C’est un cri d’alarme qui est poussé, ce lundi, par Jean-Marie Roberti, l’ancien directeur du Service d’information et de presse de la Ville de Liège. Il a trait à la représentativité des élus locaux qui, selon lui, s’étiole au fil du temps. Et de prendre comme exemple, les futures élections communales, à Liège.

En fait, la direction des élections du Service public fédéral de l’Intérieur communique régulièrement le nombre d’électrices et d’électeurs inscrits dans chaque commune pour lesdites élections.

Actuellement, 130.052 Liégeois sont admis au vote alors qu’ils étaient 130.995 pour le scrutin communal de 2012.

Selon les chiffres officiels, 126.625 belges (61.583 hommes, 65.042 femmes) sont inscrits d’office. En outre 25.118 étrangers remplissent les conditions pour devenir électrices ou électeurs, les deux tiers venant d’autres États de l’Union européenne (16.709) et le dernier tiers ayant la nationalité d’autres États et au moins cinq ans de résidence régulière dans le Royaume (8.409).
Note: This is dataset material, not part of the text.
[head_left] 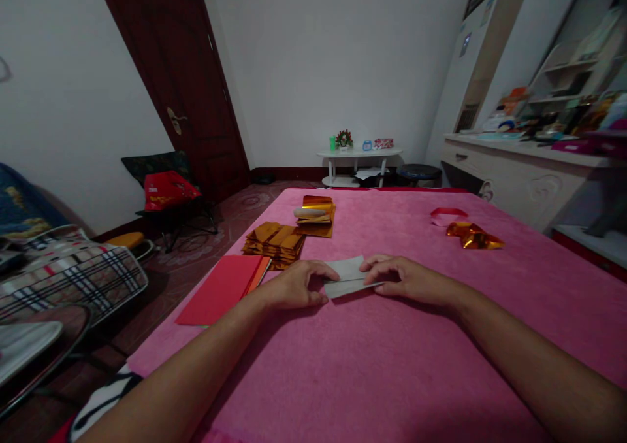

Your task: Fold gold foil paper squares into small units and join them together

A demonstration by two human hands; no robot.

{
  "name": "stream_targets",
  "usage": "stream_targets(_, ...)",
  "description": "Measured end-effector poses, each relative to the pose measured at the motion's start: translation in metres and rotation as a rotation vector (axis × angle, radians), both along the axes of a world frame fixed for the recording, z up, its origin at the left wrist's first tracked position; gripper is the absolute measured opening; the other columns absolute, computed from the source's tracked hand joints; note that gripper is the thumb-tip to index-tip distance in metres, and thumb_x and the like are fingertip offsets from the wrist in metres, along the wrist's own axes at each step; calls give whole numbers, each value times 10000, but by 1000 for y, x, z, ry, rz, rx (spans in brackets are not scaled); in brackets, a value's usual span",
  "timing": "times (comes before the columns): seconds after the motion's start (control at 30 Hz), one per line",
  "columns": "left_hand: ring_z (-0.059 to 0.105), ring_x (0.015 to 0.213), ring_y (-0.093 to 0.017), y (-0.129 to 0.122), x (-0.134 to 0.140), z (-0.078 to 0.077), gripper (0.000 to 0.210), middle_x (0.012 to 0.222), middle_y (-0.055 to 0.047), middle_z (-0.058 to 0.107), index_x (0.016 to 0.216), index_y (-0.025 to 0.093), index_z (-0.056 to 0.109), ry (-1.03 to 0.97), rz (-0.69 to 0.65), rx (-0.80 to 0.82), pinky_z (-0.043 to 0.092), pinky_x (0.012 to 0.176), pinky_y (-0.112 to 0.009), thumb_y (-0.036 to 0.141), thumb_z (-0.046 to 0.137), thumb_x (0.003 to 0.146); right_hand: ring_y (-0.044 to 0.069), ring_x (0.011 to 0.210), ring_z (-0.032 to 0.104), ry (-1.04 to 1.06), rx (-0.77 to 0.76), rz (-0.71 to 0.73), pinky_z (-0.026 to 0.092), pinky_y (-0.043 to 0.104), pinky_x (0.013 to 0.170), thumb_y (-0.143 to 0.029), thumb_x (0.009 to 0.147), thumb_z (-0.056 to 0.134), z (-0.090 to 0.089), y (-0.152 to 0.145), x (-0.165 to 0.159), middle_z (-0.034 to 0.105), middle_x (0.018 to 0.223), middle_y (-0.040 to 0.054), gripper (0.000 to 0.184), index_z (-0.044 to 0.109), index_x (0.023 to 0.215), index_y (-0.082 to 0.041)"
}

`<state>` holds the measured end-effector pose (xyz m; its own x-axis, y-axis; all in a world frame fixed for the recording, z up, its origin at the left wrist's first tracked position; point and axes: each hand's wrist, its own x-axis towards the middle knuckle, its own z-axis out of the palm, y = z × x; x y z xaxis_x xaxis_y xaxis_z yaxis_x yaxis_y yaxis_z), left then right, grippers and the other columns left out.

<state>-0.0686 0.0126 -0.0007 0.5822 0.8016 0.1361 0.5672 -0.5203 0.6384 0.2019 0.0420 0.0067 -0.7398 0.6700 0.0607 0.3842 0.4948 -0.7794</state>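
A small grey sheet of paper, with a crease or fold running along it, is held between my two hands just above the pink cloth. My left hand grips its left end between thumb and fingers. On the right end, my right hand pinches the paper with curled fingers and the thumb below. Left of my left hand lie a stack of red paper sheets and a pile of folded gold foil paper. Another gold foil stack sits behind, with a pale rounded object on it.
A pink cloth covers the surface. Toward its far right lie a pink-red band and a crumpled gold foil piece. A chair with a red bag stands left; a white table is against the wall.
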Motion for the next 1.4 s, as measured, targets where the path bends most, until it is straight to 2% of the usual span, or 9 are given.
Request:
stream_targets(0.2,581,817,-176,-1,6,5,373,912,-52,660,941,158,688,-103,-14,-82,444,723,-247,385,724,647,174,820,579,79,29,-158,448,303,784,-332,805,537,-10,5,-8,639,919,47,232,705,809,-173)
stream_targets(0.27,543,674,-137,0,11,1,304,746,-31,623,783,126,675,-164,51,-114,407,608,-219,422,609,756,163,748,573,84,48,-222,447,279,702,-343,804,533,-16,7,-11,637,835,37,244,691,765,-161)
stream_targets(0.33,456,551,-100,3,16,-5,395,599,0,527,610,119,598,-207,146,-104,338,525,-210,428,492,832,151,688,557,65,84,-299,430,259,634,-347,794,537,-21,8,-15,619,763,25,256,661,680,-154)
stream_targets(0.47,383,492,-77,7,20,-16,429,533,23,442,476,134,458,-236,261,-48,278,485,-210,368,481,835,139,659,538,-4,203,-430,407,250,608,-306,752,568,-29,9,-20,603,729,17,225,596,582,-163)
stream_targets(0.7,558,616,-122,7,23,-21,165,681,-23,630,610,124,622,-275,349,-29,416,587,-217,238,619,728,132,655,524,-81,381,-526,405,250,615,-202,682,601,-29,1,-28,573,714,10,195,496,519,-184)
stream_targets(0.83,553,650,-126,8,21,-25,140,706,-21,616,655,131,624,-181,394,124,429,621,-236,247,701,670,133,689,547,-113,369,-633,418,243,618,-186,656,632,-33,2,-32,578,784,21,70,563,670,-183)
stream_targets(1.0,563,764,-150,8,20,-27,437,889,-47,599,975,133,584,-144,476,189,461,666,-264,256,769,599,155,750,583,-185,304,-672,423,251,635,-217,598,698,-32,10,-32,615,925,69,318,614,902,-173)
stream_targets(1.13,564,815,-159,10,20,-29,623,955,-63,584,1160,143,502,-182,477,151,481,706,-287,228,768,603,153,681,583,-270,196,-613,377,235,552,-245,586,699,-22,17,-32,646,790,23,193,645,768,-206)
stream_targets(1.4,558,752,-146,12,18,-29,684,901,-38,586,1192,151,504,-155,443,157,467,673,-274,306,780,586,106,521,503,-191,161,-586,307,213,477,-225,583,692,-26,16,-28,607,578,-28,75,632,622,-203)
Sur ces 25.118 personnes , 3.426 sont inscrits, soit 13,6 %. Du coup, alors qu’ils représentent potentiellement 16,6 % de l’électorat communal liégeois, les étrangers inscrits à Liège ne représentent donc actuellement que 2,6 % alors que la clôture des inscriptions interviendra le 31 juillet 2018.
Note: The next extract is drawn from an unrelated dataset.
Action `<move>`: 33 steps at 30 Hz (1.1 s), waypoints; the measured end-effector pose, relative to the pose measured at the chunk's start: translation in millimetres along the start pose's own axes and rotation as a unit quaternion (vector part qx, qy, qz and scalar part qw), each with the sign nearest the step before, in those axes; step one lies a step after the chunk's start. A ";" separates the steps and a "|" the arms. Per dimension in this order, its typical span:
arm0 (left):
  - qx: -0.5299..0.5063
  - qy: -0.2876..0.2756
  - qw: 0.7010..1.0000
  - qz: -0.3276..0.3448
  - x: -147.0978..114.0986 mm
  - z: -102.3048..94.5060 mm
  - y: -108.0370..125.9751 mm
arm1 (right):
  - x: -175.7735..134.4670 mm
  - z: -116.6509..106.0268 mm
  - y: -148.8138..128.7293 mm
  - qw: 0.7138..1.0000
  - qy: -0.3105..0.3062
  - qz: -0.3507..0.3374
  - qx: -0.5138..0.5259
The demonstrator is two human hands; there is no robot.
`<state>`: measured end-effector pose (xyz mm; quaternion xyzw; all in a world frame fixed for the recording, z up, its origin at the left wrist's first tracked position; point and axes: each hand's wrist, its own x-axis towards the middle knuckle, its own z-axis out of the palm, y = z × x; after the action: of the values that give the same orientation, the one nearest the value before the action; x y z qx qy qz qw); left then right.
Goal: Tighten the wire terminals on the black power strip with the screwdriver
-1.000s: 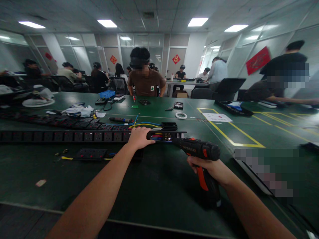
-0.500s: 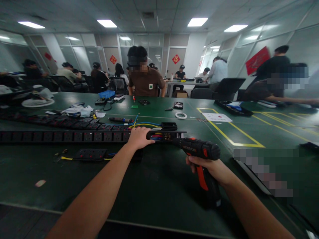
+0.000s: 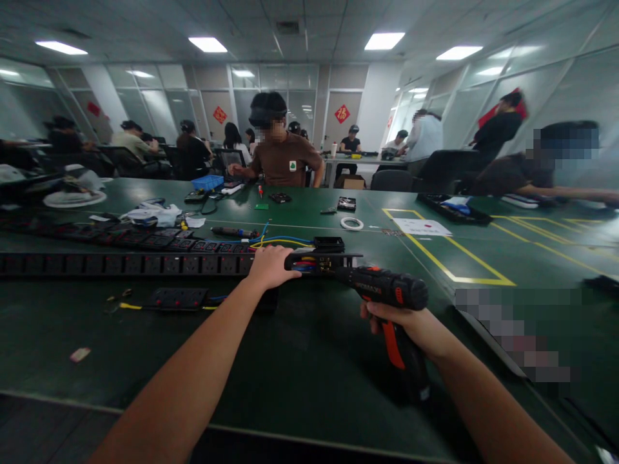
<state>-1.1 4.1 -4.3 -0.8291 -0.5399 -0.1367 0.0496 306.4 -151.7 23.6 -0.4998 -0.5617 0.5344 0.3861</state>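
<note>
A long black power strip [image 3: 167, 265] with a row of sockets lies across the green table. My left hand [image 3: 271, 267] grips it near its right end, fingers wrapped over the top edge. Coloured wires [image 3: 305, 264] show inside the open end, just right of that hand. My right hand [image 3: 401, 319] is closed round the handle of a black and orange cordless drill [image 3: 387, 287]. The drill points left, its tip at the end of the strip; whether it touches a screw I cannot make out.
Behind the strip lie a second socket strip [image 3: 145, 240], a dark screwdriver-like tool [image 3: 235, 232] and a white tape ring [image 3: 351, 223]. A short socket block [image 3: 178, 298] lies in front. At the right are a paper sheet [image 3: 420, 227] and a black tray [image 3: 454, 207]. A person [image 3: 285, 154] stands opposite.
My hands, the drill and the strip hold the same place. Across the table, the person has raised an arm to the left. At the far right, a person in black has moved back.
</note>
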 end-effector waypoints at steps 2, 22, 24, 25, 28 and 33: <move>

Cela ne sert pas la représentativité des élus communaux et cela d’autant moins que le pourcentage de celles et de ceux qui n’ont pas voté valablement est passé de 11,8 % des inscrits en 1976 à 26,3 % en 2012.

"En ajoutant à celles et ceux qui impunément ne viennent pas voter, les étrangers qui peuvent s’inscrire mais qui ne le font pas, la représentativité des élus diminue de plus en plus" , conclut-il.